This time Cade was barely able to keep me up. A small shudder ran through his body as he held me. He took his hand away from my mouth and wrapped his arms around my waist he pulled me away from the window. I didn't fight against him, there was no fight left within me.
Cade led me hastily through the store. He dodged the shelves, and delicate artifacts, with a graceful ease that even through my strange numbness, I was able to admire. We passed by the counter. A gray haired man stood behind it, a duster was clasped in the hand above his head as he faced the shelves behind the register. His spectacles gleamed in the glow of the lamps dangling from the ceiling above him. I moved toward him to do something, to try and wake him if I could. I had to get him out of here before that awful thing came for him.

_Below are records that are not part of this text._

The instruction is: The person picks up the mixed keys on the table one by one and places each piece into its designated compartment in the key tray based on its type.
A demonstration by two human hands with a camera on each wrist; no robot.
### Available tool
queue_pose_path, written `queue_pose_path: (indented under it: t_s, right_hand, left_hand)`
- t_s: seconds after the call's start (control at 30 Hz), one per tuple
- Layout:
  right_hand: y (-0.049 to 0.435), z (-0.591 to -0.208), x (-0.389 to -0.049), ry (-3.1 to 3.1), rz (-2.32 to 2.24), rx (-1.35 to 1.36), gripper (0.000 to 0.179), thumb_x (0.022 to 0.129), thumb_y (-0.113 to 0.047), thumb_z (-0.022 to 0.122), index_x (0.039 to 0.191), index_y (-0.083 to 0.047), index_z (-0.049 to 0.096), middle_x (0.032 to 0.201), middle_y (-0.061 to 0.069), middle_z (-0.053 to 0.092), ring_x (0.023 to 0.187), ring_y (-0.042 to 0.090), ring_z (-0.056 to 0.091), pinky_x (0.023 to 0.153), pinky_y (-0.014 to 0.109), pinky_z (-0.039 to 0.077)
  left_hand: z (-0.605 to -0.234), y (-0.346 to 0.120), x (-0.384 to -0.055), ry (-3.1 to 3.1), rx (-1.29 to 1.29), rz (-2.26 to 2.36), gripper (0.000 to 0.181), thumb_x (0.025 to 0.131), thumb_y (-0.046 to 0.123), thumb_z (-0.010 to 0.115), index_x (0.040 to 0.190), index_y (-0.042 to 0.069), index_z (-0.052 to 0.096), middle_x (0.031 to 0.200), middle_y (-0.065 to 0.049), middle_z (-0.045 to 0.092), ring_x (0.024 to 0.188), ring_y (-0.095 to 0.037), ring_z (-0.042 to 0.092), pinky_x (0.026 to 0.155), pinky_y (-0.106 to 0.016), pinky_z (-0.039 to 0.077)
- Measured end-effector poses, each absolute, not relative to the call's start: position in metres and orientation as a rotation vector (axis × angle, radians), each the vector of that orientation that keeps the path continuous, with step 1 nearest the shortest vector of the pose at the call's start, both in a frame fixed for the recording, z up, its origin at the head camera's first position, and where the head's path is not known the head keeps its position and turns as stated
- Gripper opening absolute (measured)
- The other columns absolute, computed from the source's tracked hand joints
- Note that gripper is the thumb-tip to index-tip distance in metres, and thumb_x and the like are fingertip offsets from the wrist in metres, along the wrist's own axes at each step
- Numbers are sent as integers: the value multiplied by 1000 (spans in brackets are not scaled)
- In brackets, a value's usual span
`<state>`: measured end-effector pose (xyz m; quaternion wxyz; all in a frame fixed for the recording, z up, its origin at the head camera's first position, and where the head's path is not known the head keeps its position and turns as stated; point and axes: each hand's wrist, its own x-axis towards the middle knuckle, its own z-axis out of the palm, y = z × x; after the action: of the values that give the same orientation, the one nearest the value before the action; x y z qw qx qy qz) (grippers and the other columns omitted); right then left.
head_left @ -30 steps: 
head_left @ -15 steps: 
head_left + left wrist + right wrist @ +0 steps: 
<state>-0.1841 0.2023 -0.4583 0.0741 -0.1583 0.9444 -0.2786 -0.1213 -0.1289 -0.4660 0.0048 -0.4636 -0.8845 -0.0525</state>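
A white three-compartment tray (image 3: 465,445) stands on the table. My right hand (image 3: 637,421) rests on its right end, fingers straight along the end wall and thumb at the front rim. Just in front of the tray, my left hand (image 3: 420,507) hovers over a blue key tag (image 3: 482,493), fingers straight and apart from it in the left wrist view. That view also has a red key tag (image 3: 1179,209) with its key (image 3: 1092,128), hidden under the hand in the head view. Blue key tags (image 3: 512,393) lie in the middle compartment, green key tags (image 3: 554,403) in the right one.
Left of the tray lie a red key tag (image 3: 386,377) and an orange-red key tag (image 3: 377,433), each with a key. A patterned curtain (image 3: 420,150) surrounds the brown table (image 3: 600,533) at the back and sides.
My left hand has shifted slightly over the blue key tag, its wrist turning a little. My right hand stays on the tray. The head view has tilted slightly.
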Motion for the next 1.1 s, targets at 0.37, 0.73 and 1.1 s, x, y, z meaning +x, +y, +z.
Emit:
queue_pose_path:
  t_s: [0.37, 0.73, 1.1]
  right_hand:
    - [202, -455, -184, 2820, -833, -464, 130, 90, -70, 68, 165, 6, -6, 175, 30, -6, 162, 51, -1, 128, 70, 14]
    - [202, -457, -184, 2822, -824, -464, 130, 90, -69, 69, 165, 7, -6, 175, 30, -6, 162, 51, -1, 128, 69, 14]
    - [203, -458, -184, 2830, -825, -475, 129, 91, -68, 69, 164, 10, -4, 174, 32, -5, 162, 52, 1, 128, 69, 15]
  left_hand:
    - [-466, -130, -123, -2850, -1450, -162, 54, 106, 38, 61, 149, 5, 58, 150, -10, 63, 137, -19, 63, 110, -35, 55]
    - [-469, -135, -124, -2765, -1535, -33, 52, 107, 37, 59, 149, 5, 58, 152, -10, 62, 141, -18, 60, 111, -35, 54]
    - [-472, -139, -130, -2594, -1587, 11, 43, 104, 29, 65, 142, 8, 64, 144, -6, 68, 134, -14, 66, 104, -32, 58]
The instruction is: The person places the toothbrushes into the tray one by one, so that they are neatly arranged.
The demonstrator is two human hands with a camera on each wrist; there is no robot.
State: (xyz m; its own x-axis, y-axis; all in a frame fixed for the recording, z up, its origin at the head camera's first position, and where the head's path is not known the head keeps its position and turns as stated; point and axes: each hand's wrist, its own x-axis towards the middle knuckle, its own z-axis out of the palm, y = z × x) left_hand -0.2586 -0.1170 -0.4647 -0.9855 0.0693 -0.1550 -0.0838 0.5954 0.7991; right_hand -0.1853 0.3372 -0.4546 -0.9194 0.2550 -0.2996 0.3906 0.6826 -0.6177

Cade’s hand squeezed mine; he shook his head at me as he continued to pull me rapidly forward. I was tempted to fight against him, but I was ashamed to admit that I was too terrified to offer much of a protest. Cade opened a door in the back of the store and pulled me into the darkened stairwell. Closing the door behind us, he pulled the string to turn on a dim bulb. Light filled the narrow, steep stairway, but it didn't reveal the bottom of the steps.
I glanced up at him, he was a good three inches taller than me at around five eleven. Cade bent close to me, pressing his lips against my ear again. “Stay,” he said so low that I barely heard him over the loud rush of blood filling my ears.
I remained where I was simply because I wasn't certain I'd be able to walk anyway. A strange, uncontrollable shaking was starting to take hold of my body. My knees were trembling; I couldn't hold my hands still no matter how much I tried. I wrapped my arms around myself, but it did nothing to ease the chill that had crept into my quaking bones.
Even in this stairwell, away from the street, I could still feel the vibrations the thing caused within the building. I could vividly recall the man struggling against the awful creature greedily pulling the blood from his body.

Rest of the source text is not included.